心理的負担が増え、自傷が始まった小学校時代
小学校は、最大限能力を発揮できるようにと普通級を選択しました。一年生の勉強は習得済みだったので、はじめは「ちょっと変な子だけど勉強ができる子」と評価してもらいましたが、やはり集団行動では個別に何度も指示を出さないと動けず、そのストレスから蕁麻疹が出てくるようになりました。その心理的なストレスも考慮して途中から支援級に移してもらいました。この時、知的障害はあるだろうと確信はしていたのですが、どの程度なのか、具体的にどの分野が強くてどの分野が弱いのか全く分からず、支援する側も手探りの状態でその場限りの対応が続くようになってしまいました。
学校というところは特別な行事も多く、この行事を無難にこなすというのが障害がある子たちにとって最大の壁であり、親にとっても悩ましいことではありました。ここではうちの子は、「できる子」という評価だったので、本人の能力をはるかに超えたことをパターン化して教えてもらい、何度も何度も練習するという毎日でした。例えば、運動会の表現(ダンス等)の種目やパレードの隊列を組みながらの演奏などを、普通級の子たちと同じ内容でやりました。

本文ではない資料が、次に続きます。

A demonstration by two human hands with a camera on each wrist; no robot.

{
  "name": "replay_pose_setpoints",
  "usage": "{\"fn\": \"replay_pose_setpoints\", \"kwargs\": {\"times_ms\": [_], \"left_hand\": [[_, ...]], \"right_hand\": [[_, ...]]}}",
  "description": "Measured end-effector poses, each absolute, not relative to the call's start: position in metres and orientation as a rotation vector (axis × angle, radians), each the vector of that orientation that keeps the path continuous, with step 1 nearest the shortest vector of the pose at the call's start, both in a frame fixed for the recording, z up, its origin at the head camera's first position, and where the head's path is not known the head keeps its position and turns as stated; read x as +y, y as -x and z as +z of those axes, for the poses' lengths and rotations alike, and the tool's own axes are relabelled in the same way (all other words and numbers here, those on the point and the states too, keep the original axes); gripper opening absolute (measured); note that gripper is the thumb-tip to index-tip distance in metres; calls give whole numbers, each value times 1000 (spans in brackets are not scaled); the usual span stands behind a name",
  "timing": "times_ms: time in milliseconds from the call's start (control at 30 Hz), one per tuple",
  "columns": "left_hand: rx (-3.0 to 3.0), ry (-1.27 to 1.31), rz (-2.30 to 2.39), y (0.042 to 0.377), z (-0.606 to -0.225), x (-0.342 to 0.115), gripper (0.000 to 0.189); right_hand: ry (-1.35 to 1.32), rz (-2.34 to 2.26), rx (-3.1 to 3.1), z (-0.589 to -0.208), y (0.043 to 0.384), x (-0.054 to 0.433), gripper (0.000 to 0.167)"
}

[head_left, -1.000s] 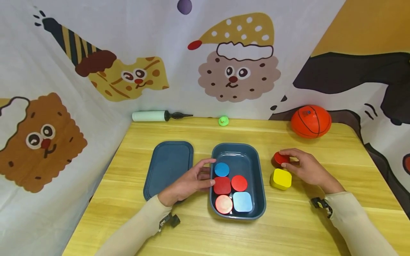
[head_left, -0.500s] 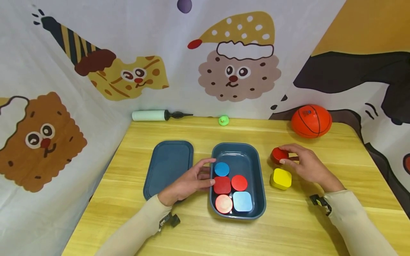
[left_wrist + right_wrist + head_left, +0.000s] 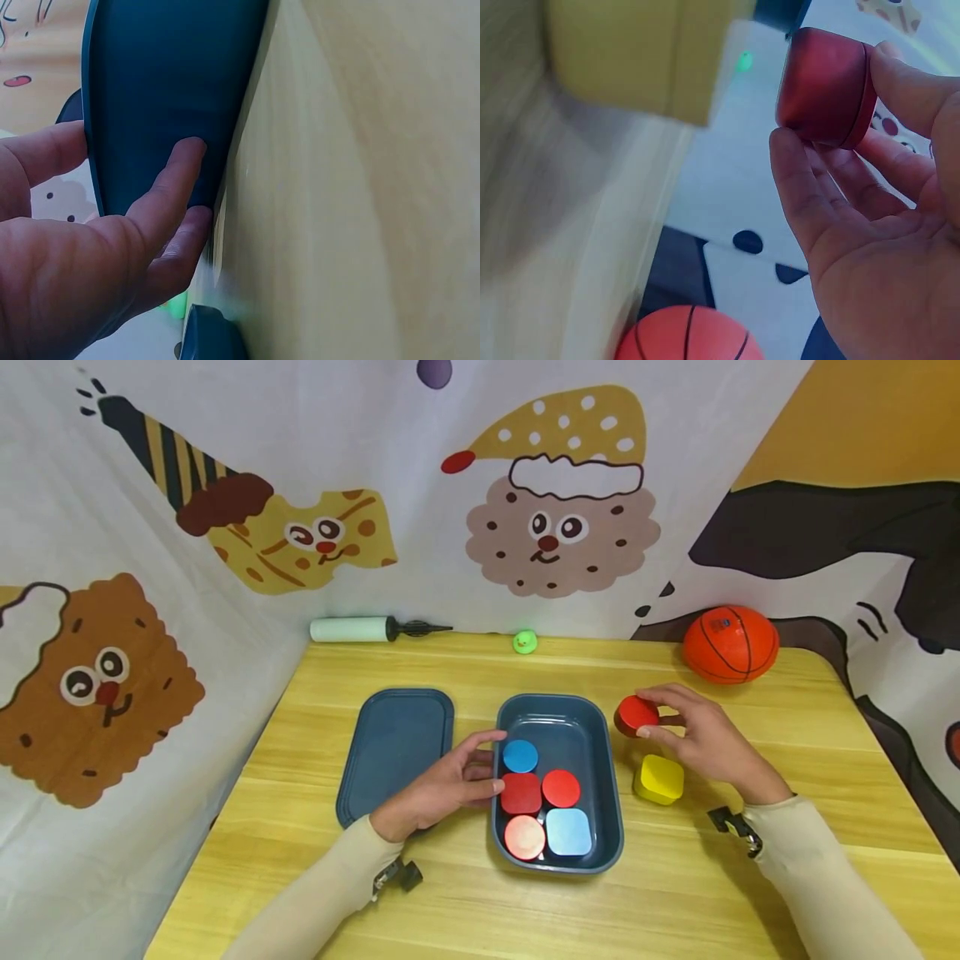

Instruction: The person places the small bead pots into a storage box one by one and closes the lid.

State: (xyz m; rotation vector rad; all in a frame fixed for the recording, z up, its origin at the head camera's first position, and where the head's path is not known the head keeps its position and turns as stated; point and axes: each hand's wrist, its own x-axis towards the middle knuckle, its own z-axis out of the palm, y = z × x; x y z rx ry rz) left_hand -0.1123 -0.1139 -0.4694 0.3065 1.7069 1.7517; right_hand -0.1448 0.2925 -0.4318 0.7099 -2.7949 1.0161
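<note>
In the head view my right hand (image 3: 708,735) grips a small red round tin (image 3: 636,717) between thumb and fingers, right of the dark blue box (image 3: 611,760). The right wrist view shows this red tin (image 3: 829,86) raised off the table. Just nearer than it stands a squarish yellow tin (image 3: 660,779). My left hand (image 3: 442,789) touches the box's left side; in the left wrist view its fingers (image 3: 176,176) lie against the outer wall, one fingertip at the rim. Inside the box sit several tins: blue round (image 3: 520,757), dark red square, red round, pale red round and light blue square (image 3: 568,832).
A flat dark blue lid (image 3: 397,752) lies left of the box. Along the back edge are a hand pump (image 3: 352,629), a green toy duck (image 3: 525,642) and an orange-red ball (image 3: 731,645). A printed cloth hangs behind the wooden table.
My right hand has lifted the red tin and carried it left, toward the box. The left hand stays at the box's side.
</note>
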Motion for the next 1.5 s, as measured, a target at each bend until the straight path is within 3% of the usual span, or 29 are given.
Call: {"fn": "replay_pose_setpoints", "kwargs": {"times_ms": [667, 1000, 1500], "left_hand": [[1690, -302, 1763, 114, -470, -114, 79], [1688, -297, 1761, 115, -470, -114, 78], [1686, -305, 1763, 115, -471, -114, 77]], "right_hand": [[-839, 1055, -2810, -427, 146, 223, 53], [-1004, 831, -2843, -440, 146, 194, 57], [-1043, 501, -2982, -449, 141, 181, 52]]}}
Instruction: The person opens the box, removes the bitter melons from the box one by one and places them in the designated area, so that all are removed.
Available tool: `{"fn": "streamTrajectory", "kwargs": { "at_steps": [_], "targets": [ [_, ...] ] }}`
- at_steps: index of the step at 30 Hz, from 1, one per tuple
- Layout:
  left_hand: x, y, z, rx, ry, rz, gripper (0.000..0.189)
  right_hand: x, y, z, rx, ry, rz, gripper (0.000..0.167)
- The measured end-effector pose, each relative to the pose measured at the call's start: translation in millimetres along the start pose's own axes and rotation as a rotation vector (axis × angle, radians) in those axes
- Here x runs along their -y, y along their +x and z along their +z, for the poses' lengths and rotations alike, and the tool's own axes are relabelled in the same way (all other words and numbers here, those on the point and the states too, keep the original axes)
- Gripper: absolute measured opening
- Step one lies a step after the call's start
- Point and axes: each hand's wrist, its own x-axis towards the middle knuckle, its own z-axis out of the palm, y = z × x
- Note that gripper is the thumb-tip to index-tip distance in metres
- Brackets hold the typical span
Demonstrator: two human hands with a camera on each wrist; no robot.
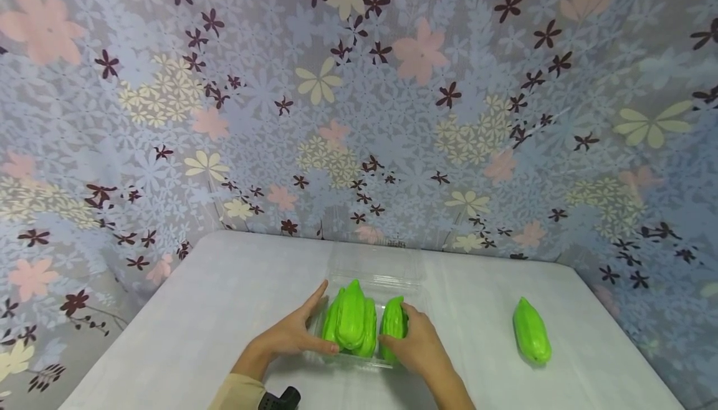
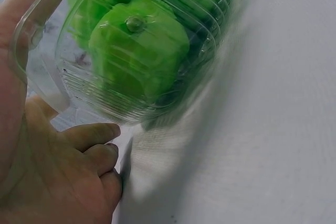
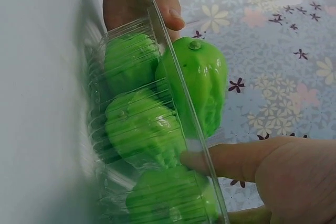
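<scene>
A clear plastic clamshell box (image 1: 367, 363) sits on the table with its lid raised at the back. In it several green ridged gourds (image 1: 351, 316) are crowded to the left, one lying on top of the others. My left hand (image 1: 291, 332) grips the box's left side, thumb at the near rim and index finger along the side wall. With my right hand (image 1: 417, 341) I hold another green gourd (image 1: 394, 319) inside the box's right part, thumb on its left and fingers on its right. The right wrist view shows the top gourd (image 3: 202, 77) standing above the rim.
One more green gourd (image 1: 531, 332) lies on the white table (image 1: 477, 310) to the right, apart from the box. Behind the table hangs a flowered cloth (image 1: 370, 148). The transparent lid (image 1: 373, 263) reaches toward the table's back edge.
</scene>
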Motion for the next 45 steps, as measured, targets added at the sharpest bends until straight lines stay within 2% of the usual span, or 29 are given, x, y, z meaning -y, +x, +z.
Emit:
{"fn": "streamTrajectory", "kwargs": {
  "at_steps": [12,27,37,45],
  "targets": [
    [-2.1,-0.7,0.1,0.015,-0.013,-0.011,0.128,2.6,1.5,-7.2,-0.01,0.07,0.008,0.083],
    [-1.9,-0.8,-0.6,-0.003,0.011,-0.011,0.13,0.3,0.9,-41.8,-0.037,0.253,0.076,0.083],
    [-1.6,0.2,-0.6,-0.001,0.017,-0.009,0.129,-11.1,-0.9,-67.3,-0.062,0.289,0.129,0.083],
    [-2.3,0.6,1.1,0.002,0.01,-0.015,0.13,-33.5,0.6,-82.9,-0.082,0.277,0.169,0.084]
  ]
}}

この頃から今までなかった「自傷行為」をするようになり、額やあごを自分の膝に強く打ち付けるようになりました。小学六年生になって、自傷行為もエスカレートするようになり、知能テストを受けてみたところ、「重度の一歩手前」という結果をいただきました。これを受けて、ずいぶん難しいことを、抵抗しないからといってやらせてしまったなという申し訳ない気持ちになりました。例えば算数の計算問題ができるからといって、桁数の多い掛け算問題などを大量に毎日やらせていたこともありました。たかが知能テスト、一喜一憂するべきではないと言われますが、やはり子どもの状態や効果的な支援などを知るには大切な検査だなと改めて実感しています。
「自閉症」というと天才をイメージしがちですが、そんな人たちはほんの一握り。もっと息子の現状に向き合って、少しでも環境を整えてあげることができたら蕁麻疹や自傷行為も起こらなかったと深く反省しています。